Когда мы возвращались из-за деревьев, она снова взяла меня за руку. Казалось, она держалась совершенно непринужденно, и я задался вопросом, действительно ли был тот поцелуй. Мы вышли на лужайку, и перед нами предстал дом во всём его жутком величии.
— Отвратительно, не правда ли, — сказала Клэр, снова прочитав мои мысли. — Это дом моей матери, а не мой и Ричарда. Это ещё одна причина его угрюмости.
— Потому что ему приходится жить с тёщей?
— Для мужчины это всегда не очень приятно, во всяком случае, для такого, как Ричард.

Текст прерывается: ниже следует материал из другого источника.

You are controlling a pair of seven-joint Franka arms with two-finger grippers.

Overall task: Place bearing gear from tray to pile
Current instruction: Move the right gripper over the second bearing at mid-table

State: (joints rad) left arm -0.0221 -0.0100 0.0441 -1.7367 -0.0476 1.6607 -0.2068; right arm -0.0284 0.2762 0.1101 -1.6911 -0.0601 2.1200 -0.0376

Я остановился и заставил её остановиться вместе со мной. В ботинках у меня был песок, а в глазах — соль.
— Миссис Кавендиш, зачем Вы мне всё это рассказываете? Почему Вы обращаетесь со мной так, как будто мы с Вами очень близки?
— Вы имеете ввиду, почему я позволила поцеловать себя? — Её глаза сверкали; она смеялась надо мной, хотя и беззлобно.
— Хорошо, — сказал я. — Почему Вы позволили поцеловать себя?
— Наверное, я хотела узнать, на что это будет похоже.
— И на что это было похоже?
Она на мгновение задумалась.
— Мило. Мне понравилось. Я бы хотела, это как-нибудь повторить.
— Уверен, что это можно устроить.
Мы пошли дальше, её рука в моей. Она что-то напевала себе под нос. Она казалась счастливой. Это, подумал я, не та женщина, которая вчера вошла в мой кабинет и, оценивая, холодно разглядывала меня из-под вуали, это кто-то другой.